[llvm] [AMDGPU] Add scheduling stage to rewrite MFMA from VGPR to AGPR (PR #149367)
Lucas Ramirez via llvm-commits
llvm-commits at lists.llvm.org
Tue Aug 26 09:18:32 PDT 2025
================
@@ -1642,6 +1755,534 @@ void GCNSchedStage::revertScheduling() {
DAG.Regions[RegionIdx] = std::pair(DAG.RegionBegin, DAG.RegionEnd);
}
+bool RewriteScheduleStage::isRewriteCandidate(MachineInstr *MI) const {
+
+ if (!static_cast<const SIInstrInfo *>(DAG.TII)->isMAI(*MI))
+ return false;
+ return AMDGPU::getMFMASrcCVDstAGPROp(MI->getOpcode()) != -1;
+}
+
+bool RewriteScheduleStage::initHeuristics(
+ std::vector<std::pair<MachineInstr *, unsigned>> &RewriteCands,
+ DenseMap<MachineBasicBlock *, std::set<Register>> &CopyForUse,
+ SmallPtrSetImpl<MachineInstr *> &CopyForDef) {
+ // Prepare for the heuristics
+ for (auto &MBB : MF) {
+ for (auto &MI : MBB) {
+ if (isRewriteCandidate(&MI)) {
+ int ReplacementOp = AMDGPU::getMFMASrcCVDstAGPROp(MI.getOpcode());
+ if (ReplacementOp == -1)
+ continue;
+
+ RewriteCands.push_back({&MI, MI.getOpcode()});
+ MI.setDesc(TII->get(ReplacementOp));
+
+ MachineOperand *Src2 = TII->getNamedOperand(MI, AMDGPU::OpName::src2);
+ if (Src2->isReg()) {
+ SmallVector<SlotIndex, 8> Src2ReachingDefs;
+ findReachingDefs(*Src2, DAG.LIS, Src2ReachingDefs);
+
+ // For any definition of the src2 register which is non-MFMA, we
+ // insert a copy.
+ for (SlotIndex RDIdx : Src2ReachingDefs) {
+ MachineInstr *RD = DAG.LIS->getInstructionFromIndex(RDIdx);
+ if (!TII->isMAI(*RD))
+ CopyForDef.insert(RD);
+ }
+ }
+
+ MachineOperand &Dst = MI.getOperand(0);
+ SmallVector<MachineOperand *, 8> DstReachingUses;
+
+ findReachingUses(&MI, DAG.LIS, DstReachingUses);
+
+ for (MachineOperand *RUOp : DstReachingUses) {
+ if (TII->isMAI(*RUOp->getParent()))
+ continue;
+
+ // For any user of the result of the MFMA which is not an MFMA, we
+ // insert a copy. For a given register, we will only insert one copy
+ // per user block.
+ CopyForUse[RUOp->getParent()->getParent()].insert(RUOp->getReg());
+
+ SmallVector<SlotIndex, 8> DstUsesReachingDefs;
+ findReachingDefs(*RUOp, DAG.LIS, DstUsesReachingDefs);
+
+ for (auto RDIndex : DstUsesReachingDefs) {
+ MachineInstr *RD = DAG.LIS->getInstructionFromIndex(RDIndex);
+ if (TII->isMAI(*RD))
+ continue;
+
+ // For any definition of the user of the MFMA which is not an MFMA,
+ // we insert a copy. We do this to transform all the reaching defs
+ // of this use to AGPR. By doing this, we can insert a copy from
+ // AGPR to VGPR at the user rather than after the MFMA.
+ CopyForDef.insert(RD);
+ }
+ }
+
+ // Do the rewrite to allow for updated RP calculation.

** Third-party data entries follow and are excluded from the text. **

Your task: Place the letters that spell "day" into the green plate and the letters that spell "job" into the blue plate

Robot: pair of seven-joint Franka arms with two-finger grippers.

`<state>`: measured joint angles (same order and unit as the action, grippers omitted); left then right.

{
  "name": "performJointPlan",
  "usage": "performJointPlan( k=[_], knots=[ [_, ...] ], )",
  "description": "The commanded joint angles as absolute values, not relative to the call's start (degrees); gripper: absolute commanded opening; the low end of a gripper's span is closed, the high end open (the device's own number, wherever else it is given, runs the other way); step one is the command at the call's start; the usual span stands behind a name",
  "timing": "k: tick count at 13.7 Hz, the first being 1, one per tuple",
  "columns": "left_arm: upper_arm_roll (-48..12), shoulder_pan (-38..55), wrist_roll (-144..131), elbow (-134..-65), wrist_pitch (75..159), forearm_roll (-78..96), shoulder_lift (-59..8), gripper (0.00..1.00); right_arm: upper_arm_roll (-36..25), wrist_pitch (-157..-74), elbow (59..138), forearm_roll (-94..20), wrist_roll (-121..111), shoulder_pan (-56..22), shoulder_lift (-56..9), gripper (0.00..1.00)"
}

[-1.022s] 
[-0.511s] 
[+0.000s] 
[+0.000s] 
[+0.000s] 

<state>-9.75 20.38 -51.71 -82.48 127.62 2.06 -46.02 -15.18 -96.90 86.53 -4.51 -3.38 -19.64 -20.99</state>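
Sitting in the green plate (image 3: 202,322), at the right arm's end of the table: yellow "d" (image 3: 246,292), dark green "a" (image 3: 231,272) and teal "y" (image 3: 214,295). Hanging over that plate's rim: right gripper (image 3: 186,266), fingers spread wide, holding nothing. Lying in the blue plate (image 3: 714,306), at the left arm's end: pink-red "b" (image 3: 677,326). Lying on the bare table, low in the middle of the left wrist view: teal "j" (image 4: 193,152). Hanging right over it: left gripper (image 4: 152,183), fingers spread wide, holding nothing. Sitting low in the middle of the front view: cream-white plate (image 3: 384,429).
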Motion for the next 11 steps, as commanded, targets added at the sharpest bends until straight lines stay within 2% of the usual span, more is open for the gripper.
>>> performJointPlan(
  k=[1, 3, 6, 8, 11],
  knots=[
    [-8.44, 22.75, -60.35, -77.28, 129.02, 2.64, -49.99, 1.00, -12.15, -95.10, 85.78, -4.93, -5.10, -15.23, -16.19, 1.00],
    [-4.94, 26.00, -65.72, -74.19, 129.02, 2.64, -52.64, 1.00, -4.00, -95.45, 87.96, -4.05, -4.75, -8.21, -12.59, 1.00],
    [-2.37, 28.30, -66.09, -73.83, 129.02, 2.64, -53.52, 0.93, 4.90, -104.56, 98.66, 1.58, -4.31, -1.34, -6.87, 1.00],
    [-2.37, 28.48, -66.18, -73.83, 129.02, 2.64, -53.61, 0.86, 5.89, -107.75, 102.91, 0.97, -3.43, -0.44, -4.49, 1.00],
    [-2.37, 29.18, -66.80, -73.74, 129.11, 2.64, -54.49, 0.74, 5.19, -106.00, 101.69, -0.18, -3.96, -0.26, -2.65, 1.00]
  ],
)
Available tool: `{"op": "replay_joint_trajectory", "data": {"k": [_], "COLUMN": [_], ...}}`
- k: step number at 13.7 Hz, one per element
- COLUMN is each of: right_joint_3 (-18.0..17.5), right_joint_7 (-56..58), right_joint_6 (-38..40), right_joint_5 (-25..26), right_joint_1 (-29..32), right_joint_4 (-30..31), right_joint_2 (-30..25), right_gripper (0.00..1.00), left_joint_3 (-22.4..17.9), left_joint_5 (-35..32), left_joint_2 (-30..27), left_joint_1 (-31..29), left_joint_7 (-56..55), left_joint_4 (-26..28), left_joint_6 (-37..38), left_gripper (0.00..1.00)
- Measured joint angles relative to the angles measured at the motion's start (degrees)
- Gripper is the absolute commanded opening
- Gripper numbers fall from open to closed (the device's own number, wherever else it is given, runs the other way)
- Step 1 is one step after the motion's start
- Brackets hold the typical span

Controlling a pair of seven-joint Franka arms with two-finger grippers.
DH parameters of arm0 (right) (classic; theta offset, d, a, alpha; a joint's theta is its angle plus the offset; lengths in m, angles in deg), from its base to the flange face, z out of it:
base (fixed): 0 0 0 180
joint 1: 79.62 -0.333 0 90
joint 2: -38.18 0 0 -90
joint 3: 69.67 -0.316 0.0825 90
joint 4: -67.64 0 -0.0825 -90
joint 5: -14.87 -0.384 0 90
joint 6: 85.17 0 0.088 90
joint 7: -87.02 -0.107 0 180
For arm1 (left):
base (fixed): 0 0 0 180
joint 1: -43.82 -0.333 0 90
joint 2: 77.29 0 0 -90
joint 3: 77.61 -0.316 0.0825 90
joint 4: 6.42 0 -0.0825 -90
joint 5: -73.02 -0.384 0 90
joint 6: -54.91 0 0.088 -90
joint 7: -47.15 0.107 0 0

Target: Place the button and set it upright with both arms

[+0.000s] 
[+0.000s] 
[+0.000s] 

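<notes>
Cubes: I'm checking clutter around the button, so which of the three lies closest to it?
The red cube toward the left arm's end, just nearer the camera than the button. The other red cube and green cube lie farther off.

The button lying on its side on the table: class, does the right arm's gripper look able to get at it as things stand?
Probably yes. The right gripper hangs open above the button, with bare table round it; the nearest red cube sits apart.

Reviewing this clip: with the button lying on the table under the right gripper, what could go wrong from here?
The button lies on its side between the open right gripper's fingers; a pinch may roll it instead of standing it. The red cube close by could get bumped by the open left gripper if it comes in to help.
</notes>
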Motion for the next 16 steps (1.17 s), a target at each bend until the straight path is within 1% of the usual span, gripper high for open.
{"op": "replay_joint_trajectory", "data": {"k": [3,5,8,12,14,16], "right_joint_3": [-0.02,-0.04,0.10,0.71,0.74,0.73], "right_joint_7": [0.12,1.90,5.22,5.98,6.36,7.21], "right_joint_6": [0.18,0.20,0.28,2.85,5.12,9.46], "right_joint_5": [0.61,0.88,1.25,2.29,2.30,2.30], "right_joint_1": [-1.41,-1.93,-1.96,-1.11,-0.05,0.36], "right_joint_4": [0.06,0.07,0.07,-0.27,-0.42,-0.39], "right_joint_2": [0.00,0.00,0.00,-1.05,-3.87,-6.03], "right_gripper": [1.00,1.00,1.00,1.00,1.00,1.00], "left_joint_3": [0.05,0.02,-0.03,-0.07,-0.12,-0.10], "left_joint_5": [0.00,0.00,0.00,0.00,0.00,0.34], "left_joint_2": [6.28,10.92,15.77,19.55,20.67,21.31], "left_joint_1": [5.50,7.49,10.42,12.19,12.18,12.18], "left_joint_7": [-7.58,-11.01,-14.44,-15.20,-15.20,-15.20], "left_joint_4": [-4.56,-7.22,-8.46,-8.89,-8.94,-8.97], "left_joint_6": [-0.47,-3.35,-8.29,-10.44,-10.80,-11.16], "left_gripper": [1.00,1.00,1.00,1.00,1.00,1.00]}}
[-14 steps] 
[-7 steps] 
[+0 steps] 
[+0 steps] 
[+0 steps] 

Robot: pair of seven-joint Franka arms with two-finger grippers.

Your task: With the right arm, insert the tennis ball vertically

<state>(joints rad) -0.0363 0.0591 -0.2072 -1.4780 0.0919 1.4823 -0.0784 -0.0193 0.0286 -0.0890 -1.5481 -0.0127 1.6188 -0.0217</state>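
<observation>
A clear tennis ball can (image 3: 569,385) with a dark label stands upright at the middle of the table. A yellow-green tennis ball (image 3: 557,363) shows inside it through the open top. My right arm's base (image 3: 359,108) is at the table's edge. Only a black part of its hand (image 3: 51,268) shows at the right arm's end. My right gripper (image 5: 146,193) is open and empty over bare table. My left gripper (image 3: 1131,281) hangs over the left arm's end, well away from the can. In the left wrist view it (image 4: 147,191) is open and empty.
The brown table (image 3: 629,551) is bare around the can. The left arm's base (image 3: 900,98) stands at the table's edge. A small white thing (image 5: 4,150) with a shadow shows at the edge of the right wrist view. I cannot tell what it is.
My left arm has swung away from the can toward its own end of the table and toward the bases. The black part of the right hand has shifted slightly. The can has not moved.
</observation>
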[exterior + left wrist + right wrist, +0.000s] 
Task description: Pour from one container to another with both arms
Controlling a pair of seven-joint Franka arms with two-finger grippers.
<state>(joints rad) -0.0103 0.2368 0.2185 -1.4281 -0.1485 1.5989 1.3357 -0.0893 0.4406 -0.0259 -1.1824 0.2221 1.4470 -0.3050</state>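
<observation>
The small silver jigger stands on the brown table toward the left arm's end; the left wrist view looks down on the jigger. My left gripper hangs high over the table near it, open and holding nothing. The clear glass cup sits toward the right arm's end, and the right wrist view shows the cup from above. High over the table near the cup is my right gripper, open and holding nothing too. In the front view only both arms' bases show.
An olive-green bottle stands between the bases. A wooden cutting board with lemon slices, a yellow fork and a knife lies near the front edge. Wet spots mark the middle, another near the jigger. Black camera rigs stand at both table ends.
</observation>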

+ const TargetRegisterClass *VGPRRC = DAG.MRI.getRegClass(Dst.getReg());
+ const TargetRegisterClass *AGPRRC = SRI->getEquivalentAGPRClass(VGPRRC);
+ DAG.MRI.setRegClass(Dst.getReg(), AGPRRC);
+ if (Src2->isReg())
+ DAG.MRI.setRegClass(Src2->getReg(), AGPRRC);
+ }
+ }
+ }
+
+ return true;
+}
+
+int64_t RewriteScheduleStage::getRewriteCost(
+ std::vector<std::pair<MachineInstr *, unsigned>> &RewriteCands,
+ DenseMap<MachineBasicBlock *, std::set<Register>> &CopyForUse,
+ SmallPtrSetImpl<MachineInstr *> &CopyForDef) {
+ MBFI.calculate(MF, MBPI, *DAG.MLI);
+ int64_t BestSpillCost = 0;
+ int64_t Cost = 0;
+
+ for (unsigned Region = 0; Region < DAG.Regions.size(); Region++) {
+ if (!RegionsWithExcessArchVGPR[Region])
+ continue;
+
+ auto PressureBefore = DAG.Pressure[Region];
+ unsigned SpillCostBefore = PressureBefore.getVGPRSpills(ST, MF);
+
+ // For the cases we care about (i.e. ArchVGPR usage is greater than the
+ // addressable limit), rewriting alone should bring pressure to manageable
+ // level. If we find any such region, then the rewrite is potentially
+ // beneficial.
+ auto PressureAfter = DAG.getRealRegPressure(Region);
+ unsigned SpillCostAfter = PressureAfter.getVGPRSpills(ST, MF);
+
+ uint64_t EntryFreq = MBFI.getEntryFreq().getFrequency();
+ uint64_t BlockFreq =
+ MBFI.getBlockFreq(DAG.Regions[Region].first->getParent())
+ .getFrequency();
+
+ bool RelativeFreqIsDenom = EntryFreq > BlockFreq;
+ uint64_t RelativeFreq = EntryFreq && BlockFreq
+ ? (RelativeFreqIsDenom ? EntryFreq / BlockFreq
+ : BlockFreq / EntryFreq)
+ : 1;
+
+ // This assumes perfect spilling / splitting -- using one spill / copy
+ // instruction and one restoreFrom / copy for each excess register,
+ int64_t SpillCost = ((int)SpillCostAfter - (int)SpillCostBefore) * 2;
+
+ // Also account for the block frequency.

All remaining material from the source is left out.